John é esperto, e levou apenas alguns segundos para entender.
“Você tem razão”, disse ele. “Caramba! Eu jamais tinha pensado sob esse ângulo. Kevin não merecia essa atitude minha. Que bom que eu não liguei para ele ontem. Não seria nem um pouco bonito”.
“E agora?”
“Eu vou ser muito mais gentil”.
***
No meu trabalho como coach, descobri que os líderes podem dar vários passos para evitar um ataque de desprezo:
• Se você é um líder excepcionalmente forte e resiliente, assim como John, reconheça que o diferente é você, e não julgue os outros com base em si mesmo.

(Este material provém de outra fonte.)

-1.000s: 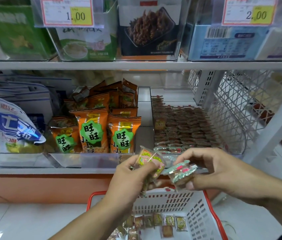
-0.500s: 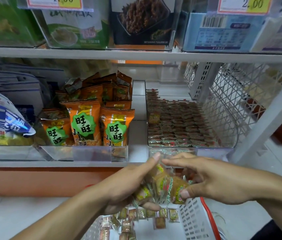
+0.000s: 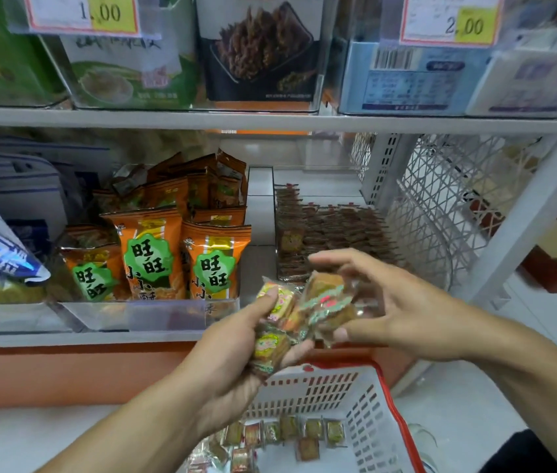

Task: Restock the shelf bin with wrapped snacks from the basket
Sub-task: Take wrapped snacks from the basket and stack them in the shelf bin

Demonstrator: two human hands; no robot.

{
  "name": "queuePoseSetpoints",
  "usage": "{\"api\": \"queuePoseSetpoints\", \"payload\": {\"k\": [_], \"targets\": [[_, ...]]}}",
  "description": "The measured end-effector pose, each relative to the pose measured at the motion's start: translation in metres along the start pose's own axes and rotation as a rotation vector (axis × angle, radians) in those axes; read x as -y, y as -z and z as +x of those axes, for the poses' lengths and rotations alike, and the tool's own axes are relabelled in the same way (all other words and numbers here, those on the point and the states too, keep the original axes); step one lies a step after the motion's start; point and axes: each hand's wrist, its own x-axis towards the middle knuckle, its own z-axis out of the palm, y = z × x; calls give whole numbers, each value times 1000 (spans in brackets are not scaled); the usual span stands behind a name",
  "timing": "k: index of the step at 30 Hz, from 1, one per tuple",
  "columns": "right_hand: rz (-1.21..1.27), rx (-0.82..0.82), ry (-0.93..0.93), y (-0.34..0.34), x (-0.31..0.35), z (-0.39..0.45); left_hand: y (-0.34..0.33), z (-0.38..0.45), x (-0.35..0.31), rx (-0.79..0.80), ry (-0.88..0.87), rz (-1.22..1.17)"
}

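Wrapped snacks (image 3: 304,312), a small bunch of them, sit between the person's two hands, just in front of the shelf bin (image 3: 331,233) and above the basket (image 3: 365,407). The shelf bin, a clear tray on the lower shelf, already carries neat rows of brown packets, with bare space at its back. Left of the bin stand orange snack bags (image 3: 181,254) behind a clear lip. Below the bin, the white basket with a red rim holds more loose wrapped pieces on its floor. The left hand (image 3: 239,356) grips several packets, fingers and thumb curled round them. The right hand (image 3: 396,308) pinches the topmost packets between thumb and fingers, its other fingers spread.

The step in hand looks like sorting or passing the bunch before shelving. The next move probably calls for carrying the packets forward over the bin's front wall and laying them flat alongside the rows, without spilling any.
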Motion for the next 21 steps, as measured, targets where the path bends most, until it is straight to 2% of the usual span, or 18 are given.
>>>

Em vez disso, pense no que o preparou para essas experiências, tornando-o mais forte. Em seguida, aplique esse raciocínio aos outros, que não foram treinados da mesma forma que você. Use a energia gasta com a atitude de perguntar “Qual o problema deles?”, para criar um ambiente para fortalecê-los. Não seja tão rápido ao julgar as pessoas como sendo fracas. Você não faz ideia do que elas podem estar passando. E também não se esqueça da loteria genética, pois parte da sua estabilidade mental pode ser inata, e não criada graças a seus esforços.
• Lembre a si mesmo de quem essa pessoa é, de fato; não apenas quem ela está sendo nesse momento. Caso se perceba diminuindo-as, veja se consegue identificar três coisas nelas que mereçam seu respeito. Que conquistas delas são importantes para você ou para a empresa? Quando elas se desdobraram a seu favor ou em defesa de alguém da equipe? Caso não consiga pensar em nada, pode ser que esteja estressado demais para pensar friamente, ou que precise voltar a atenção para si mesmo. Se essa pessoa não está à altura da sua equipe, por que ainda está lá? Se você escolheu mantê-la na equipe, a culpa não é dela.
• A empatia requer um esforço extra. Atravesse a ponte que o separa dessa pessoa, tente enxergar o mundo sob a perspectiva dela, e então ajude-a a enxergar o seu lado. Foi o que Gwen fez. Em uma das nossas últimas sessões, flagrei-a com um caderninho preto aberto em uma página com uma longa lista de nomes. Cerca de metade deles tinham um sinal de visto ao lado. “Carol, você vai se orgulhar de mim”, disse ela. “Na última vez, falamos na ideia de eu conversar com as pessoas para tentar entendê-las melhor. Então, eu fiz uma lista de nomes, e comecei a fazer isso. É minha campanha da gentileza, e está sendo maravilhosa. As pessoas não são nada do que eu pensava. São inteligentes e interessantes. Agora eu entendo”.
• Por fim, para criar o impacto que deseja, faça as seguintes perguntas a si mesmo: Quem eu quero ser neste momento? Estou vivendo de acordo com os meus valores? Repita essas perguntas umas 30 vezes hoje. E faça o mesmo amanhã.
Carol Kauffman (carolkauffman.com) é professora assistente na Harvard Medical School e fundadora do Institute of Coaching. Kauffman está em primeiro lugar no ranking Leadership Coach da Marshall Goldsmith, e é citada como uma das oito primeiras na lista da Thinkers50.